◆ **TASK INSTRUCTIONS**
Each line in the data holding "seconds" should be listed.

◆ **DATASET EXCERPT**
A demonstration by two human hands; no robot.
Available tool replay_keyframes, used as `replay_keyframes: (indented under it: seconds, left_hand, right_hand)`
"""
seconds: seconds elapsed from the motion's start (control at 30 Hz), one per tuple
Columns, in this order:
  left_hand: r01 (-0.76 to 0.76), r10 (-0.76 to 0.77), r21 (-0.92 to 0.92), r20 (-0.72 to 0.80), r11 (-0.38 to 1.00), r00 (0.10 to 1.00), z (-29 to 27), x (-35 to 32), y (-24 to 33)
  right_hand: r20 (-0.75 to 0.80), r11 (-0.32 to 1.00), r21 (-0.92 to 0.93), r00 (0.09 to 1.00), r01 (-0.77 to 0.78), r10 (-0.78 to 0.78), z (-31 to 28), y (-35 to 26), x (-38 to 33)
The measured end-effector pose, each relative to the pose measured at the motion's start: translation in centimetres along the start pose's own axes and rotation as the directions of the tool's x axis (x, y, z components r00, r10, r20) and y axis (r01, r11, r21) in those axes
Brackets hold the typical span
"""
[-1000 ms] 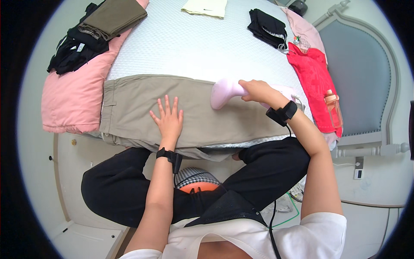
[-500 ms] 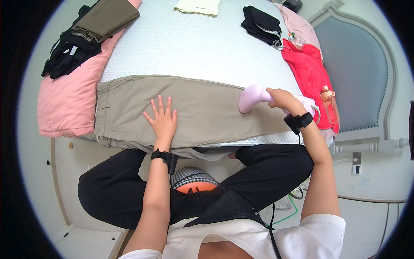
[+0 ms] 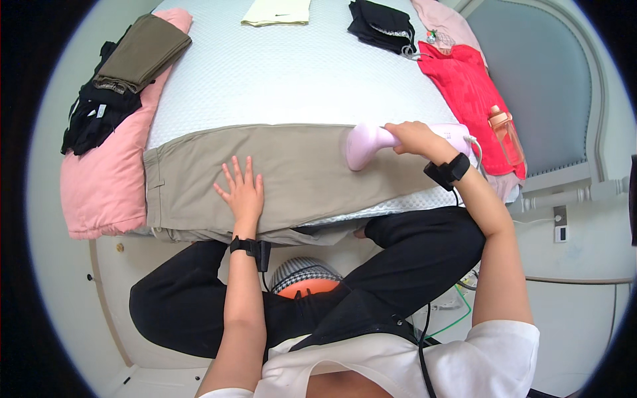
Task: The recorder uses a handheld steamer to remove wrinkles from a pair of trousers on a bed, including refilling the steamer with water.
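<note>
Khaki trousers (image 3: 292,179) lie stretched across the near edge of the bed, waistband to the left. My left hand (image 3: 241,192) rests flat on them with its fingers spread. My right hand (image 3: 417,138) is wrapped round the handle of a pale pink handheld garment steamer (image 3: 363,147). The steamer's wide head is over the trouser leg, and seems to touch the cloth. A white cord (image 3: 476,147) runs from the steamer's back end. The trousers' other leg hangs partly over the bed's edge.
On a folded pink quilt (image 3: 106,192) at the left lie brown folded trousers (image 3: 142,53) and black clothing (image 3: 99,119). Farther back are a cream folded garment (image 3: 275,12) and black folded clothes (image 3: 379,26). A bottle (image 3: 507,139) lies on red cloth (image 3: 458,79) beside the headboard (image 3: 541,86).
The steamer in my right hand has moved slightly left along the trouser leg. My left hand remains flat on the cloth. The whole view has shifted a little.
</note>
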State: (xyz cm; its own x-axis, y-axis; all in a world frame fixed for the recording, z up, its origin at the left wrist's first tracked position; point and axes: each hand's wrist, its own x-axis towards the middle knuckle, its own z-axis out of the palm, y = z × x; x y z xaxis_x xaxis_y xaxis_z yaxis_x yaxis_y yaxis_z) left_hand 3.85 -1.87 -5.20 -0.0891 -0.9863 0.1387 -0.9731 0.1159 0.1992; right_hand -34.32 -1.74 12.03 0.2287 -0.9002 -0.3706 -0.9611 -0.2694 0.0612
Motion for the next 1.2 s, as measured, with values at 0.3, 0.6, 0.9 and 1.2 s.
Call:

◆ **ANSWER BOX**
Available tool replay_keyframes, used as `replay_keyframes: (indented under it: seconds, left_hand, right_hand)`
seconds: seconds elapsed from the motion's start (control at 30 Hz), one per tuple

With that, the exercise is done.